Clojure and MessageDigest
June 22nd, 2009
Last night I needed a quick and dirty SHA function for a clojure-based web application. MessageDigest to the rescue!
(ns com.deskchecked.utils
(:use clojure.contrib.str-utils)
(:import [java.security MessageDigest]))
(defn sha
"Generates a SHA-256 hash of the given input plaintext."
[input]
(let [md (MessageDigest/getInstance "SHA-256")]
(. md update (.getBytes input))
(let [digest (.digest md)]
(str-join "" (map #(Integer/toHexString (bit-and % 0xff)) digest)))))
There’s obviously a dependency on clojure-contrib here which you can do away with if you don’t need it. And of course, you can pick a hashing algorithm to suit your needs.
Nothing exciting, but I figure I can’t be the only person in need of this sort of stuff.

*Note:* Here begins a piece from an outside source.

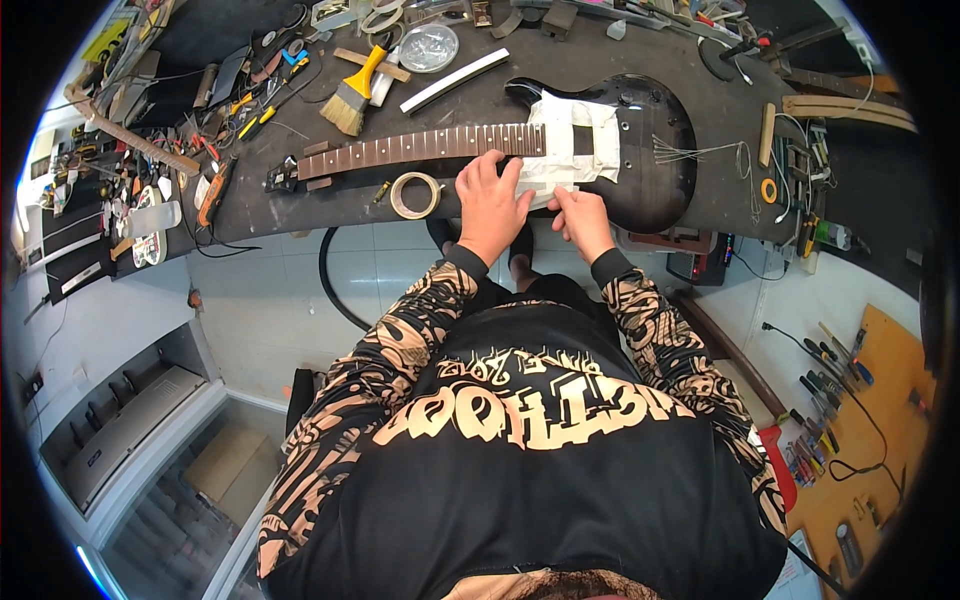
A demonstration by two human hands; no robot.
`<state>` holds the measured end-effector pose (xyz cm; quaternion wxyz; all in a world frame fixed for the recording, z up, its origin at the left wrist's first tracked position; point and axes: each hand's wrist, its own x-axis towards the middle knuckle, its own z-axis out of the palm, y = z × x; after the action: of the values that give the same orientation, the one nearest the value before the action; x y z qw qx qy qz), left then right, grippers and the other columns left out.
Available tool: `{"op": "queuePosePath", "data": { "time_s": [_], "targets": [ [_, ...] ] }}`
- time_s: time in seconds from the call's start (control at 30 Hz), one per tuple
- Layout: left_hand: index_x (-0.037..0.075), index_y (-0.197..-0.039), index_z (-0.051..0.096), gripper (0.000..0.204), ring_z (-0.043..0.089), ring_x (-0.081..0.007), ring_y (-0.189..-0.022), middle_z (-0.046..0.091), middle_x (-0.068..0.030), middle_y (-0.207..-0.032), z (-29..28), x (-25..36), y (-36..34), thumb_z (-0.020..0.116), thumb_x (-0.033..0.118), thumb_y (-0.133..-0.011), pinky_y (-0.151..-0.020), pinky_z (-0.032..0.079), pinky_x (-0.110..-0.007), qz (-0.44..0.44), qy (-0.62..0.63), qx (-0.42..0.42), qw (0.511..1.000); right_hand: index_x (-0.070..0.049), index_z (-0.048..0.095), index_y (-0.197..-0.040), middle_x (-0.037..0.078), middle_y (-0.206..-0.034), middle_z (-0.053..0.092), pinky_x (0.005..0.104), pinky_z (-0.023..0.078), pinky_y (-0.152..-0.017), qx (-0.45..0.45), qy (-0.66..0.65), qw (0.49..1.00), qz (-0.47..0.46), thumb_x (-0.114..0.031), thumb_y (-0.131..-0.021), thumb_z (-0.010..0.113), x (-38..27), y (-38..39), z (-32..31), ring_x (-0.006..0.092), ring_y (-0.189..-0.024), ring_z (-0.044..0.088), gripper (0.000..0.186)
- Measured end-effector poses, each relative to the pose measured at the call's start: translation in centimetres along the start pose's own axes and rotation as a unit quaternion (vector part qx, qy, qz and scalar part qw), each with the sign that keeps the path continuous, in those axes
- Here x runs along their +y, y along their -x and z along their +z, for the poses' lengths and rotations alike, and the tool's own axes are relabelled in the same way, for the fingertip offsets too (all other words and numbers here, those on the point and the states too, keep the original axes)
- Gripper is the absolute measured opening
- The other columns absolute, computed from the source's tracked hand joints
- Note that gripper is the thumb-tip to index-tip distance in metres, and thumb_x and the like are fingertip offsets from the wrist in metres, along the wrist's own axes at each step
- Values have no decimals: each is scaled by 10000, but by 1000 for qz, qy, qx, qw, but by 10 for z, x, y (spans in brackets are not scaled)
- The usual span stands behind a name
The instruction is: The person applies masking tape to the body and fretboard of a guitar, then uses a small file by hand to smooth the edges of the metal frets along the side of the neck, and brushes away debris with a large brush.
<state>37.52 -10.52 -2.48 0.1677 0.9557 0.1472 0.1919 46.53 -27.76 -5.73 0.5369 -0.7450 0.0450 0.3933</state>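
Observation:
A dark, glossy electric guitar (pixel 655 190) lies face up on the bench, its fretted neck (pixel 400 150) pointing left. Pale masking tape (pixel 603 125) covers part of the body around the neck's end and the pickup openings. My left hand (pixel 487 207) rests at the neck's near edge with fingers spread, its fingertips by the frets and tape. Beside it, my right hand (pixel 584 220) pinches the tape at the body's near edge; its fingertips are partly hidden. A tape roll (pixel 437 196) lies left of my left hand.
Behind the neck lie a yellow-handled brush (pixel 362 80), a white bar (pixel 455 80) and a round clear container (pixel 428 48). Loose strings (pixel 690 152) trail off the body's right side. Tools crowd the bench's left end, and a wooden tool board (pixel 870 400) stands at right.

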Motion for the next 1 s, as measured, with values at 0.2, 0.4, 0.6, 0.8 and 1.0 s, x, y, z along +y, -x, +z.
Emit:
{"op": "queuePosePath", "data": {
  "time_s": [0.2, 0.4, 0.6, 0.8, 1.0],
  "targets": [
    [115, -1290, 686, 452, 628, -260, -1192, 671, -50, -1190, 8, -18, 11, 842, 337, -929, -1092, 404, -519, 67, 34, -95, 993, 42, 779, -954, 85, -614, 695, 316, 429, -439, 1, 33, 999, -13, -366, -1130, 633, -2, -2, 1, 133, -429, 559, 467],
    [95, -1270, 718, 455, 639, -280, -1175, 689, -62, -1168, 4, -28, 13, 843, 376, -936, -1069, 429, -489, 52, 67, -118, 989, 12, 799, -942, 116, -636, 720, 361, 495, -497, -21, 82, 996, 16, -366, -1113, 646, -8, 10, 3, 217, -471, 625, 443],
    [20, -1277, 744, 489, 642, -366, -1207, 725, -143, -1203, -1, -69, 16, 846, 362, -943, -1051, 510, -467, -97, 240, -226, 939, -78, 737, -1047, 150, -860, 736, 526, 556, -730, 58, 352, 874, -330, -244, -1020, 740, -21, 34, 28, 411, -833, 718, 168],
    [17, -1436, 692, 520, 677, -398, -1284, 728, -184, -1385, -7, -97, 11, 816, 244, -984, -1083, 546, -455, -42, 329, -282, 900, -102, 663, -1190, 91, -1083, 664, 471, 519, -895, -29, 439, 766, -470, -229, -946, 804, -29, 13, 39, 320, -1070, 672, 309],
    [32, -1472, 678, 570, 712, -415, -1244, 752, -221, -1351, -12, -110, -2, 815, 255, -966, -1056, 570, -458, 87, 218, -301, 924, -78, 645, -1261, 98, -1123, 657, 459, 504, -922, -53, 508, 729, -456, -263, -920, 834, -38, 7, 51, 317, -1091, 663, 432]
  ]
}}
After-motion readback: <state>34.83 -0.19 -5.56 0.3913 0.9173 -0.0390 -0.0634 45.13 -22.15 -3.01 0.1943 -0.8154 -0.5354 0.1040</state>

Categories: Functional Programming, Software Development |



I’ve found a flaw in your hash function. Most of the time, based upon my
minimal amount of testing[1], it produces the wrong hash value. This is a
direct result of the way in which it converts the decimal values, produced
by the ‘bit-and’ function, into hexadecimal. Using the ‘toHexString’ method
results in an erroneous output because the conversion isn’t padded with
leading zeroes.
Here are some examples that illustrate the problem:
First, I’m going to slightly modify the original function so it uses the
much shorter (32-digit hex value) MD5 hash algorithm. Then I’m going to
remove the ’str-join’ function so we can get a look at the list of 2-digit
strings produced by the map function.
(defn hash-fn [input]
(let [md (MessageDigest/getInstance "MD5")]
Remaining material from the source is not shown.